What is needed - Copy out each line containing "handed" from the entries below.

◇ ◇ ◇ ◇ ◇

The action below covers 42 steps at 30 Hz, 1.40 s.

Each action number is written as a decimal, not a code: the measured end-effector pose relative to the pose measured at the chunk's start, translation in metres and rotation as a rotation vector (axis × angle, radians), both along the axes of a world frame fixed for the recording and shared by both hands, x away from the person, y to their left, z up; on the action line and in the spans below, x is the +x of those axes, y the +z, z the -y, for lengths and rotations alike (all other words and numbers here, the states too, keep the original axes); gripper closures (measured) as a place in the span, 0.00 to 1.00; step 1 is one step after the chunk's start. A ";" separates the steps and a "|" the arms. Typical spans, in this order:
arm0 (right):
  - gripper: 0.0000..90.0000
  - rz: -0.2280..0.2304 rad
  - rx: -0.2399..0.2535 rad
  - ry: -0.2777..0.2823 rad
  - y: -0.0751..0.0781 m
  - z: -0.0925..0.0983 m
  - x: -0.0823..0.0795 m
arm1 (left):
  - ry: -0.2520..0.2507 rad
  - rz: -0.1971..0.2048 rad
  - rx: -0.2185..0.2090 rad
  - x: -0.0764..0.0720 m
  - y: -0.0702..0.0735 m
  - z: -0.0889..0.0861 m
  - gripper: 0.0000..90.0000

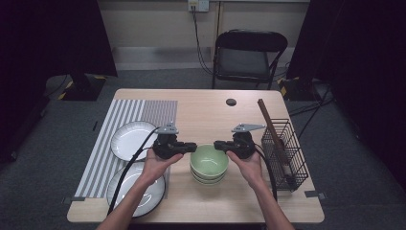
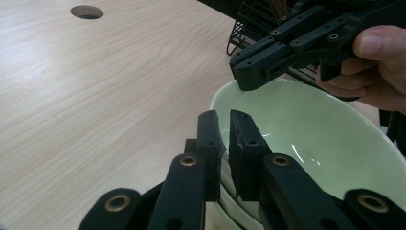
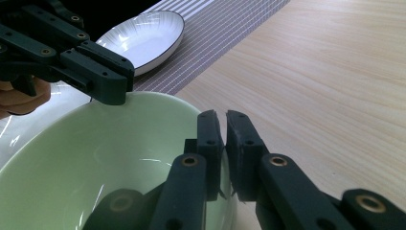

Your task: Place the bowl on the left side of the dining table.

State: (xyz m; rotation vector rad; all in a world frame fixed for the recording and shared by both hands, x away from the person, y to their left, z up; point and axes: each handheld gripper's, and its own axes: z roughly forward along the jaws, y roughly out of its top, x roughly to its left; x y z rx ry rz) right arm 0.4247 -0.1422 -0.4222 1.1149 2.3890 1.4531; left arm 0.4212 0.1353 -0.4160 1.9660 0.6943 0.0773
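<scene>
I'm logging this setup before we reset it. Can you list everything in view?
bowls: a stack, three as far as I can tell, pale green, table centre
plates: two, white with dark rims, left side, one on the striped mat, one nearer the front edge
mat: one, grey-and-white striped, left side
basket: one, black wire, right side, with a brown stick
table: one, light wood
chair: one, black, behind the table
left gripper: black, shut on the top bowl's left rim
right gripper: black, shut on its right rim
</scene>
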 end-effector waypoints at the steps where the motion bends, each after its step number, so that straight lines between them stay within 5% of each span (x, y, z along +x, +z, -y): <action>1: 0.94 0.000 -0.001 0.000 0.000 0.000 0.000 | 0.000 -0.003 -0.005 0.000 -0.001 0.000 0.93; 17: 0.90 -0.008 0.002 0.003 -0.004 -0.001 0.001 | -0.009 -0.032 -0.002 0.004 -0.004 0.000 0.94; 27: 0.94 -0.018 0.001 0.006 -0.007 0.000 0.001 | -0.029 0.003 0.036 -0.006 0.002 -0.002 0.89; 30: 0.94 -0.018 0.003 0.005 -0.007 0.000 0.001 | -0.065 0.022 -0.012 -0.015 0.011 -0.006 0.86; 42: 0.93 -0.016 0.003 0.000 -0.007 0.000 0.000 | -0.250 0.053 0.018 -0.054 0.024 0.025 0.77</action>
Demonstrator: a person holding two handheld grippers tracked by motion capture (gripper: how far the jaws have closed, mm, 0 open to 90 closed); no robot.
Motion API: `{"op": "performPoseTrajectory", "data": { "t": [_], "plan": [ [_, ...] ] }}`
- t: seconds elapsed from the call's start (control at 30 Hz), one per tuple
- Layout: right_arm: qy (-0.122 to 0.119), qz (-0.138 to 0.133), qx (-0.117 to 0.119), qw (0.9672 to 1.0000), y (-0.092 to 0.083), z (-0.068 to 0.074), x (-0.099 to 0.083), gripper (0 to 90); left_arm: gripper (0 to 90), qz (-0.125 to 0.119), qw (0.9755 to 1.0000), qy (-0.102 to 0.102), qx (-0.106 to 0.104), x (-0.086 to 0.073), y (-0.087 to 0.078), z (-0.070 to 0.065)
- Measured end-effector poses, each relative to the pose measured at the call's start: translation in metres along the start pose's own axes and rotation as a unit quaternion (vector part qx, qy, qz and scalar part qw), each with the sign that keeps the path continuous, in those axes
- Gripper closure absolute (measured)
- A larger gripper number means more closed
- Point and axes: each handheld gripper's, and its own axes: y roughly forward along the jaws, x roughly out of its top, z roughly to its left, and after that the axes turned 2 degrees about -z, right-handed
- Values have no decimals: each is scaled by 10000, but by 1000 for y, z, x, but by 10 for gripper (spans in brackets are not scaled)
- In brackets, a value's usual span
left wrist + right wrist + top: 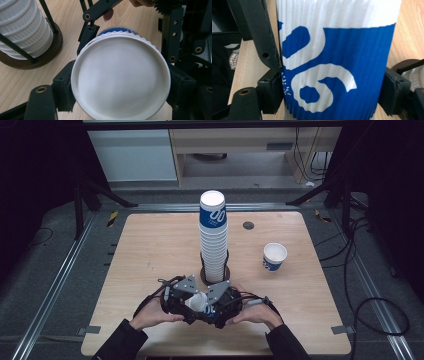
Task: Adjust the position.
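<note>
With both the left hand-held gripper point(186, 304) and right hand-held gripper point(218, 306) clamped on the paper cup point(200, 303), ease one grip off gently so the ribbed wall isn't crushed

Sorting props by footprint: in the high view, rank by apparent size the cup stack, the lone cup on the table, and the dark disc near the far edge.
1. Cup stack
2. Lone cup
3. Dark disc

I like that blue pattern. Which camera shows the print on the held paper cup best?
The right gripper view: the blue-and-white ribbed paper cup shows its print large. The left gripper view faces its white mouth; the high view shows it small.
</note>
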Motion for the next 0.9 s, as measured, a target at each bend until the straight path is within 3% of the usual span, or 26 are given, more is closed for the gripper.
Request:
{"op": "performPoseTrajectory", "data": {
  "t": [0.27,0.4,0.57,0.7,0.9],
  "plan": [
    [41,-93,6,9999,-1,-1,1,188,254,-21,10000,-8,13,1,-3,0],
    [167,-110,34,9998,-2,-4,0,111,255,-38,10000,-14,50,1,-5,0],
    [296,-357,-35,9989,-12,-9,0,82,254,-108,9999,-51,97,-1,-11,4],
    [461,-648,-193,9966,-28,-15,-4,81,254,-294,9992,-175,212,-4,-23,11],
    [770,-1114,-407,9900,-53,-26,-15,75,253,-753,9962,-310,323,-8,-41,20]
  ]
}}
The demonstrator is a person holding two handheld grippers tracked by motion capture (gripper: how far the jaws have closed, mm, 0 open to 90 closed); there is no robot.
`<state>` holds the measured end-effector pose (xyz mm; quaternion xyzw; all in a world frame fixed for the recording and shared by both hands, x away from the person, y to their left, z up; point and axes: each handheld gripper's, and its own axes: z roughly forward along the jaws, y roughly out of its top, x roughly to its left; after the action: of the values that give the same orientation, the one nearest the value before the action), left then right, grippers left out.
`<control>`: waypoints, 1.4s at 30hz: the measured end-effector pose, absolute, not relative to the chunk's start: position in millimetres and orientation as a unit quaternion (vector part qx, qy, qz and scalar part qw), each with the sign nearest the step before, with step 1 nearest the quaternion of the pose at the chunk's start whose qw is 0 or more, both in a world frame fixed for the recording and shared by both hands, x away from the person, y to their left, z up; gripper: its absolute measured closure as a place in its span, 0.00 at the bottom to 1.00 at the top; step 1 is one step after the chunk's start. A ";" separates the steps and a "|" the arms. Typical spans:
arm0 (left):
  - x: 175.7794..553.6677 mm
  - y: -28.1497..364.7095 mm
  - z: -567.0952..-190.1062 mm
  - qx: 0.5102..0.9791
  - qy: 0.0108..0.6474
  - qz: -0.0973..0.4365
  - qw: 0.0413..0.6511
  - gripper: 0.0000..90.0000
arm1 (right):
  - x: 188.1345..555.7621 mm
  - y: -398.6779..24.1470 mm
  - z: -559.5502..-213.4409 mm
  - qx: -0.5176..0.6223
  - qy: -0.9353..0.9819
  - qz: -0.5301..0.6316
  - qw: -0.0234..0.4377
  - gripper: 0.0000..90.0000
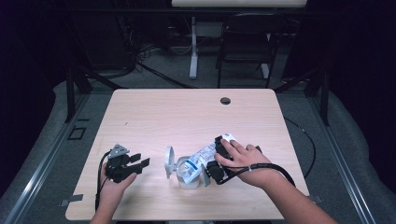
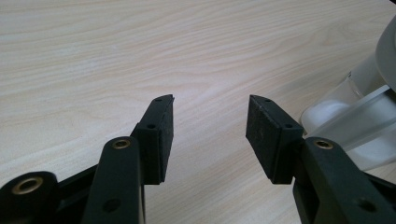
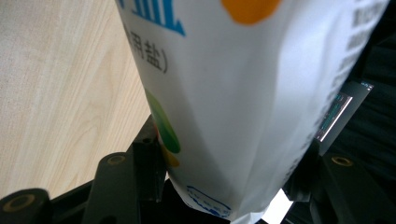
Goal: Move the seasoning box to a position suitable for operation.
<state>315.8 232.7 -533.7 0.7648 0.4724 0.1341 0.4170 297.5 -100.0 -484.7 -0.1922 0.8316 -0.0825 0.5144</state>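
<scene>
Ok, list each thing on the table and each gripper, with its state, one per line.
Bag: held tilted, lower end over the container's mouth.
Container: upright on the table, open.
Lid: flipped up at the container's left side.
Right gripper: shut on the bag, jaws wide.
Left gripper: open, nothing between its jaws, resting beside the container.
Table: bare light wood around them.

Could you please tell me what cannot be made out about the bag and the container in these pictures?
- White printed plastic bag: its top is cut off by the right gripper view's edge.
- White lidded container: its contents are hidden by the bag's end in the high view.
- Bag's small print: blurred in the right gripper view.
</scene>
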 end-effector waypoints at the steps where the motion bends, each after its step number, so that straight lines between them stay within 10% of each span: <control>1: 315.8 232.7 -533.7 0.765 0.472 0.134 0.417 0.58 | 297.5 -100.0 -484.7 -0.192 0.832 -0.083 0.514 0.50; 42: 316.1 232.4 -534.2 0.765 0.472 0.135 0.416 0.58 | 297.1 -98.7 -484.1 -0.195 0.831 -0.090 0.514 0.51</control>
<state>316.1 232.4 -534.2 0.7651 0.4724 0.1345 0.4164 297.1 -98.7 -484.1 -0.1945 0.8306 -0.0895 0.5141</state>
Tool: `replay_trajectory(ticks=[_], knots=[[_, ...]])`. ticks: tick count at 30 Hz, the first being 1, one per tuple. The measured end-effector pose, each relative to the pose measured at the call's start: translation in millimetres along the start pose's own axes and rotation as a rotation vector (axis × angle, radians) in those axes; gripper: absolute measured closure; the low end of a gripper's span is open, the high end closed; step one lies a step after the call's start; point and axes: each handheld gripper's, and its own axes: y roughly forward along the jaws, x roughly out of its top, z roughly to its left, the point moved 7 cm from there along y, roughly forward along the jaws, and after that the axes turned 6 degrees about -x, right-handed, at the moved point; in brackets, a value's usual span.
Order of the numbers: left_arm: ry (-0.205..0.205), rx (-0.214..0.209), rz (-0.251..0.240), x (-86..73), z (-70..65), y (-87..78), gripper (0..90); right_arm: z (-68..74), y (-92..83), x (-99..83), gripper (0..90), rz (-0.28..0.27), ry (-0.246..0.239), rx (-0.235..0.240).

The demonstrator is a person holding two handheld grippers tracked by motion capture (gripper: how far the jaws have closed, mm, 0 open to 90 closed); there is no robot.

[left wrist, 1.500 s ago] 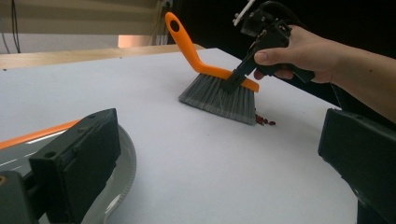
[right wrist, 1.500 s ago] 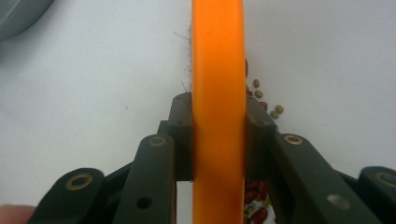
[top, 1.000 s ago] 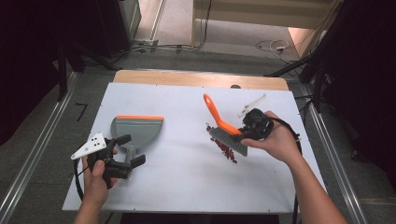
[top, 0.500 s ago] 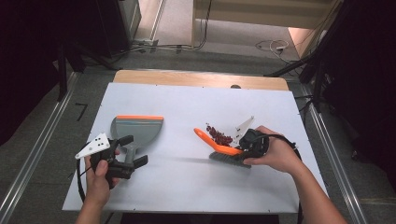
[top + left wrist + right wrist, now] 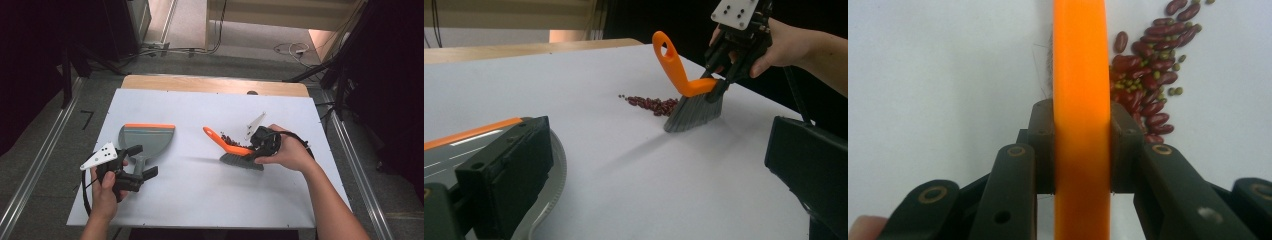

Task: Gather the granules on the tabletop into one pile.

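Right gripper [image 5: 261,143] clamped tight on the orange handle of the brush [image 5: 235,152], jaws pressed against both sides of it in the right gripper view. Brush now lowered from its raised, upright pose of a second ago and laid over, bristles down on the white table [image 5: 200,200] just beside the pile of red and green beans [image 5: 229,139]. Beans gathered in a streak on the far side of the bristles, touching or nearly touching them. Left gripper [image 5: 131,167] spread wide, jaws apart on either side of the grey handle of the dustpan [image 5: 146,137], not yet closed on it. Dustpan flat on the table, orange lip on its far edge, well apart from the beans. Probably the start of a sweep: brush planted, pan still to be gripped and brought over to catch the pile.
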Motion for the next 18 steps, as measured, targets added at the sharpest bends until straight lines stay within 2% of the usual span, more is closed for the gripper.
replay_trajectory(ticks=[4, 9, 18], knots=[[0.0, -0.001, 0.001, -0.1, -0.5, -0.1, 0.3, -8.3, 2.2, 5.0, 68.6, -0.009, 0.003, -0.016], [0.001, -0.001, 0.001, -0.1, -0.4, -0.2, 0.3, -16.7, 4.8, 8.1, 68.6, -0.013, 0.026, -0.002], [0.001, -0.002, -0.001, 0.2, -0.3, -0.2, 0.2, -28.8, 7.7, 14.0, 68.6, -0.021, 0.026, 0.006]])
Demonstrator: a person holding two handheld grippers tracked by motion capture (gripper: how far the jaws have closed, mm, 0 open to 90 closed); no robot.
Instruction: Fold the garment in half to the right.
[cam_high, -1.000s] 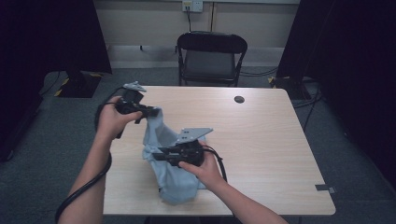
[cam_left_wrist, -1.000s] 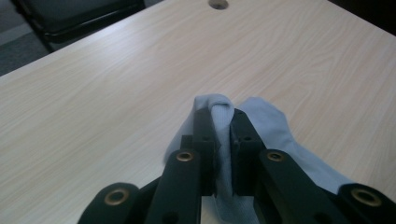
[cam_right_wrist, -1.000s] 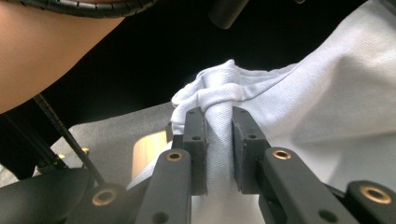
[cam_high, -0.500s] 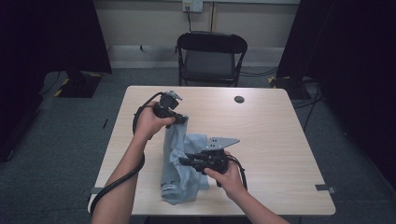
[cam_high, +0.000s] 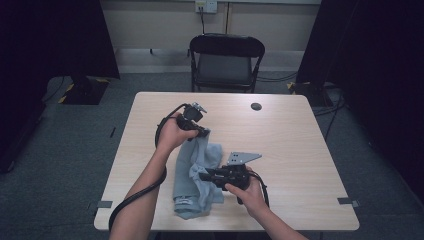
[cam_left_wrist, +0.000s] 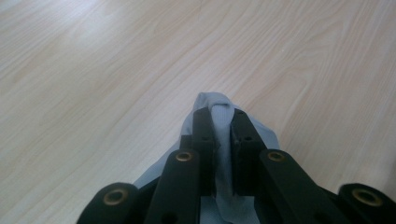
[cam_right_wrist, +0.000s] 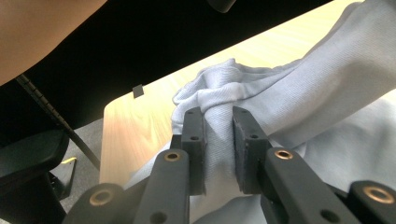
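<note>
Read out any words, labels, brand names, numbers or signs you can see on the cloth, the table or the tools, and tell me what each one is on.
No text can be read.
A small pale tag near the lower edge of the grey cloth: too small and blurred to read.
The left hand-held gripper, the right hand-held gripper and the table: no lettering visible.
</note>
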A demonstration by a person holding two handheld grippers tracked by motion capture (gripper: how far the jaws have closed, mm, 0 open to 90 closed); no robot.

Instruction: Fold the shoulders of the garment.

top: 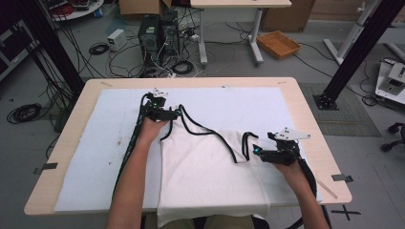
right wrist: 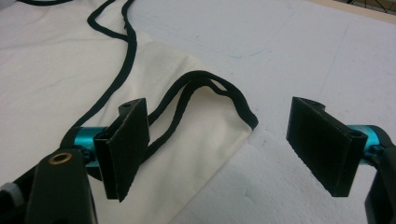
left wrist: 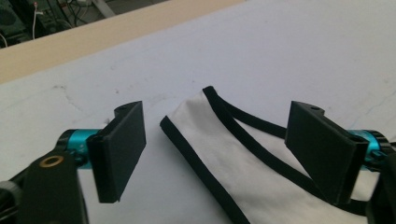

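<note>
A white sleeveless top [top: 210, 167] with black trim lies flat on the white mat, its hem hanging over the near table edge. My left gripper [top: 177, 113] is at its far left shoulder. In the left gripper view that gripper [left wrist: 215, 135] is open, and the black-edged strap end [left wrist: 205, 100] lies between the jaws, apart from both pads. My right gripper [top: 255, 149] is at the top's right side. In the right gripper view it [right wrist: 219, 135] stands open over the looped black strap [right wrist: 224, 88] and the white cloth [right wrist: 56, 70].
The white mat [top: 95, 152] covers most of the wooden table [top: 305, 124]. Beyond the far edge the floor holds computer towers [top: 157, 33], loose cables, an orange basket [top: 278, 44] and black frame posts [top: 353, 52].
</note>
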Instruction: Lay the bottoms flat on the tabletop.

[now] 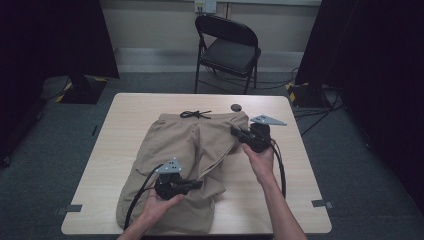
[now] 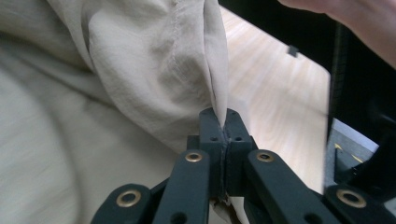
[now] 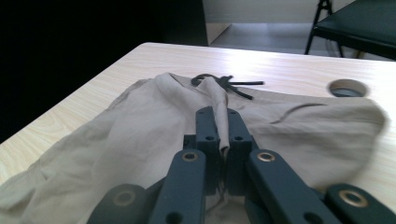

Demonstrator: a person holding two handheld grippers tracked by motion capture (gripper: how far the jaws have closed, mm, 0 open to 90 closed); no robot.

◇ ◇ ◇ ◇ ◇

Task solution -
- Point and axes: each handheld gripper's, and its own axes: y roughly forward along the jaws, x roughly out of its top, z roughly to its left, and after that the axes turned 2 degrees about -z, right-handed
Tool: `replay_trajectory(ticks=[_], knots=[[_, ...]])`. ticks: tick count at 30 Hz, the first being 1, one per tuple. The measured end-effector pose, each relative to the pose measured at the call's start: translation in millimetres along the start pose's own axes and rotation as a rotation vector (axis × angle, radians) in those axes; gripper: absolute measured closure; the low end of a gripper's span is open, the high end closed; step one lies a step after the call's start; point and axes: each handheld gripper's, and its own axes: y roughly forward along the jaws, x roughly out of its top, z roughly to its left, the point moved 7 cm from there along y, roughly forward along the jaws, and after that the axes turned 6 degrees about -x, right-handed, at the moved point; in brackets, a value's usual span.

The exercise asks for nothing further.